Problem requirements:
After finding the line with "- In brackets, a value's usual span" in the data below, set down exactly each line through the one with "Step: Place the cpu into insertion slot", inclusive, and stop there.

== Records to process

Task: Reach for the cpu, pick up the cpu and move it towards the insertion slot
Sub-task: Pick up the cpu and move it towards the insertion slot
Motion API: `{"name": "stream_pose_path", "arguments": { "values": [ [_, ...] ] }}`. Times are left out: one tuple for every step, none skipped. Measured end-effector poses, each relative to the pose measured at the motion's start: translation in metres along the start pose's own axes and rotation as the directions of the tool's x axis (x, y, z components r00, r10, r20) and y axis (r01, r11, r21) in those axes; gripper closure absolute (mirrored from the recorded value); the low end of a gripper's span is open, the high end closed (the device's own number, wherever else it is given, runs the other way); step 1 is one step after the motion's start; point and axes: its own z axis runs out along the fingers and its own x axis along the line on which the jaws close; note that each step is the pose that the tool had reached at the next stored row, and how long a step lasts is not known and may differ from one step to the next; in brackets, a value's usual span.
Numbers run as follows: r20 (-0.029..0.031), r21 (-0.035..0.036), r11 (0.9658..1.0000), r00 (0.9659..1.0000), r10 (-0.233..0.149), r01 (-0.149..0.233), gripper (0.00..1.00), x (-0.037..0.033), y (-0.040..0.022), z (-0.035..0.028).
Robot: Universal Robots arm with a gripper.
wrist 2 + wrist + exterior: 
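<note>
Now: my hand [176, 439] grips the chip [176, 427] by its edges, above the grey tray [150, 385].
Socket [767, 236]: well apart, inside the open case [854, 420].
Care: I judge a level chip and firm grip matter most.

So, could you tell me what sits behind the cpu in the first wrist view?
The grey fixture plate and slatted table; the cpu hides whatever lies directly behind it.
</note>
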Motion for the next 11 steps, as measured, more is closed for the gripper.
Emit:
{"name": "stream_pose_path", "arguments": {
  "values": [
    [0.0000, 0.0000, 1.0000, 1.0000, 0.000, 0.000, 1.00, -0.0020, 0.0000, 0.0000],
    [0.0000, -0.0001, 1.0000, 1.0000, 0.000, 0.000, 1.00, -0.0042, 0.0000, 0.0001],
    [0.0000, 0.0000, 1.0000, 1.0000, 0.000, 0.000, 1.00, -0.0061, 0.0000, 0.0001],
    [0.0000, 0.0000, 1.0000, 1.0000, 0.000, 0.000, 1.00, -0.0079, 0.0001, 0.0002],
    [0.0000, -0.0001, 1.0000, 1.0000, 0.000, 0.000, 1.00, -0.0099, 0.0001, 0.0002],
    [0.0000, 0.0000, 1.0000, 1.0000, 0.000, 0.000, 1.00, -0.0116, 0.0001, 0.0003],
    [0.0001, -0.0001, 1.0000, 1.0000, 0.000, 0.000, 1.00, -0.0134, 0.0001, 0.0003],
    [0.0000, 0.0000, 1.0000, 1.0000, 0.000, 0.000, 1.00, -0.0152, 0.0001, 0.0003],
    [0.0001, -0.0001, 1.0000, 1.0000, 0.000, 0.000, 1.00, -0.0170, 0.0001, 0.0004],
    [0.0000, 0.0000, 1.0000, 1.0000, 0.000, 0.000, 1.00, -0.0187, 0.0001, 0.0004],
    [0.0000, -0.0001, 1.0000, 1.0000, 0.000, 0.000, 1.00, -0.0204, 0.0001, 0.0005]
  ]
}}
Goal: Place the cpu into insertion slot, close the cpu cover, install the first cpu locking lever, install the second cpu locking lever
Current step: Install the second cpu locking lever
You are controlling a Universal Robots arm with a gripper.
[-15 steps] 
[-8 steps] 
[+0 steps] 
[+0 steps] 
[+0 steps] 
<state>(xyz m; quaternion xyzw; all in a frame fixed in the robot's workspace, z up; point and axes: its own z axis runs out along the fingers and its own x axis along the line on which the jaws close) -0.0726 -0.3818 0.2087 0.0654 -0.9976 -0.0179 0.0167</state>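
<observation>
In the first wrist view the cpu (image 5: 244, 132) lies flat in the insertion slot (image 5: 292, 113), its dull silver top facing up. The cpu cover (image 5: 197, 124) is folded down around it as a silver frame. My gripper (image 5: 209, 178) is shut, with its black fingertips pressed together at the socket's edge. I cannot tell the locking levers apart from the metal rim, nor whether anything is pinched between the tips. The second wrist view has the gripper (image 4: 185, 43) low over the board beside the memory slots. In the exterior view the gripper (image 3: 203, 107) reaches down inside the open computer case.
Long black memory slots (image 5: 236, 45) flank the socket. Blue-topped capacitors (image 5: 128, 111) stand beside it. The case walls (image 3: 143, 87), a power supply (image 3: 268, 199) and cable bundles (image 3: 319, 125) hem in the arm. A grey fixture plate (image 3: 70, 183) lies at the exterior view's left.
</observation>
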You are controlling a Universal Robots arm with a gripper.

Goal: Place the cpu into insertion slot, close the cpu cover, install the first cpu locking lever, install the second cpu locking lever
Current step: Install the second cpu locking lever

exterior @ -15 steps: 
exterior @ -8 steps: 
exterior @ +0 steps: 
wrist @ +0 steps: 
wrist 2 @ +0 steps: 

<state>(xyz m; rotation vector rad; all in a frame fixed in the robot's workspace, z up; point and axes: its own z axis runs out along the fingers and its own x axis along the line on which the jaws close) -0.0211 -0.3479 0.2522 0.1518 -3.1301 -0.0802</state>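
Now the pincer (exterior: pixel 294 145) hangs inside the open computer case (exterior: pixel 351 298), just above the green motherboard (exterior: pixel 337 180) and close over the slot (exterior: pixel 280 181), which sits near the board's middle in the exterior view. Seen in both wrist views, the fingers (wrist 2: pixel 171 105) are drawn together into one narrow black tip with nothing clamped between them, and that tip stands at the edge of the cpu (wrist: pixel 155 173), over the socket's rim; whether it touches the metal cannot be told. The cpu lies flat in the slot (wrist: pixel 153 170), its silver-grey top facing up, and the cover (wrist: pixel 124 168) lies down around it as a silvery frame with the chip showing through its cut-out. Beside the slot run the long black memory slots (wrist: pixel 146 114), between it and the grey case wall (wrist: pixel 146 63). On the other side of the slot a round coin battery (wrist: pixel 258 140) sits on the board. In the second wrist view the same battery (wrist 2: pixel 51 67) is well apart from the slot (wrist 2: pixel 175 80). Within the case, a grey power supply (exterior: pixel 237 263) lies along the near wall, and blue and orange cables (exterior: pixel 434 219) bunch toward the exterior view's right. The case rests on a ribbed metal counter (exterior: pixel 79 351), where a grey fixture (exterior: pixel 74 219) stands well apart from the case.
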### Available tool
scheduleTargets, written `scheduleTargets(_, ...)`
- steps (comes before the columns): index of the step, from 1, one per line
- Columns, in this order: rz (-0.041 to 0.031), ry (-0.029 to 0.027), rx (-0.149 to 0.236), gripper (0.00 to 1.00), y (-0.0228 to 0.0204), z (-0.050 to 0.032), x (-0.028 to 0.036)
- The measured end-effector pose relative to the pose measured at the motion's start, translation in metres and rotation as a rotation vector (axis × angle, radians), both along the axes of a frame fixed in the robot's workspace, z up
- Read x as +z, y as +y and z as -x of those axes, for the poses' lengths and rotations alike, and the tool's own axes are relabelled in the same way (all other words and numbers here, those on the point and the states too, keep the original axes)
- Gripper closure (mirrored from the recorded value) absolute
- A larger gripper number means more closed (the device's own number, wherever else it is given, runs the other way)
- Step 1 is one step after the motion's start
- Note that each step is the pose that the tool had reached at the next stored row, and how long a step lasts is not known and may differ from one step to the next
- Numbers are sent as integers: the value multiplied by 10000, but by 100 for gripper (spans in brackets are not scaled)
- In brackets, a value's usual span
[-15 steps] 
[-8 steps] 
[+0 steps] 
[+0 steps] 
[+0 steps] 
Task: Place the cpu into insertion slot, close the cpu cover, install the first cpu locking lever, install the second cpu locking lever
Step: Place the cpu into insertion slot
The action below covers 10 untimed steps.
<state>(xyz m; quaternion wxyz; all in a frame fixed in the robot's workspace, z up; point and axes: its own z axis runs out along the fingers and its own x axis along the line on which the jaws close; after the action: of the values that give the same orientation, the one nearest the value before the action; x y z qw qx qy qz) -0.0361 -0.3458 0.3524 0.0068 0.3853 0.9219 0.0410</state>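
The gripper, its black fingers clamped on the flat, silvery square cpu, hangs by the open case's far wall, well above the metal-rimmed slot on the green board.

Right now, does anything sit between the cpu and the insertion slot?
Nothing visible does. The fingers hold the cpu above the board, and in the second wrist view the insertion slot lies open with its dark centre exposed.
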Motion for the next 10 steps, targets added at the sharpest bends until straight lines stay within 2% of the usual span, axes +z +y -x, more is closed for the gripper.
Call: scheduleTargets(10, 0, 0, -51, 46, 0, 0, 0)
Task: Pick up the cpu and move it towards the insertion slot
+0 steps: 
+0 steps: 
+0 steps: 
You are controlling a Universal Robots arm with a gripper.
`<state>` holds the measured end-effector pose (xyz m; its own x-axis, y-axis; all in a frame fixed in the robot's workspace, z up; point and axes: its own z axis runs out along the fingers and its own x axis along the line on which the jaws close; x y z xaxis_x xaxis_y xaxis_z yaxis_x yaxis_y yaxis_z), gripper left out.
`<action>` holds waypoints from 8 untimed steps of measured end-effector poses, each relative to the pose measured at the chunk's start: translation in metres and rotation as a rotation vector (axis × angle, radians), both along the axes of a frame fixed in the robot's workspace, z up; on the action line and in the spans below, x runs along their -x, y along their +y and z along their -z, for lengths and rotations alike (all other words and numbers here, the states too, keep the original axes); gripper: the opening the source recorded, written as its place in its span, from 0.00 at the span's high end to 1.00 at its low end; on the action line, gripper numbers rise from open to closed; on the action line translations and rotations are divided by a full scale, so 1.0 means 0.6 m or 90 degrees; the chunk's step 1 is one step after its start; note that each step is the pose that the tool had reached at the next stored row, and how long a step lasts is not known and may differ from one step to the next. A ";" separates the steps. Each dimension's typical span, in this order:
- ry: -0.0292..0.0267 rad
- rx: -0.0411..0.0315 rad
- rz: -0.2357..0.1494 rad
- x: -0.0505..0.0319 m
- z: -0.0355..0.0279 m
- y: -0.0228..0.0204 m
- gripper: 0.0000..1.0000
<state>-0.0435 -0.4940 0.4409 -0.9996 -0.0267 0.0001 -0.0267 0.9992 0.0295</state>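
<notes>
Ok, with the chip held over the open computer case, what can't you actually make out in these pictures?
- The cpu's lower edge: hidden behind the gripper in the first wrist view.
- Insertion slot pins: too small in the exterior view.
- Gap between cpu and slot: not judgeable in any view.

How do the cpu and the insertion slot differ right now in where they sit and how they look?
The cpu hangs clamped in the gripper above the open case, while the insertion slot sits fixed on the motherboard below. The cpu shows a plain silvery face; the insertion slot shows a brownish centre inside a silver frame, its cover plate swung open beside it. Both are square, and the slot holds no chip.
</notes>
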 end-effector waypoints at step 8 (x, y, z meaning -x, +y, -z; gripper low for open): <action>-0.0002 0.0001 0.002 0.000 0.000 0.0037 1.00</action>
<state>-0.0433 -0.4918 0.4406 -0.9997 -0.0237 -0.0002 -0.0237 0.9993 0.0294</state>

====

Exercise answer:
- In brackets, a value's usual span
[-15 steps] 
[-8 steps] 
[+0 steps] 
[+0 steps] 
[+0 steps] 
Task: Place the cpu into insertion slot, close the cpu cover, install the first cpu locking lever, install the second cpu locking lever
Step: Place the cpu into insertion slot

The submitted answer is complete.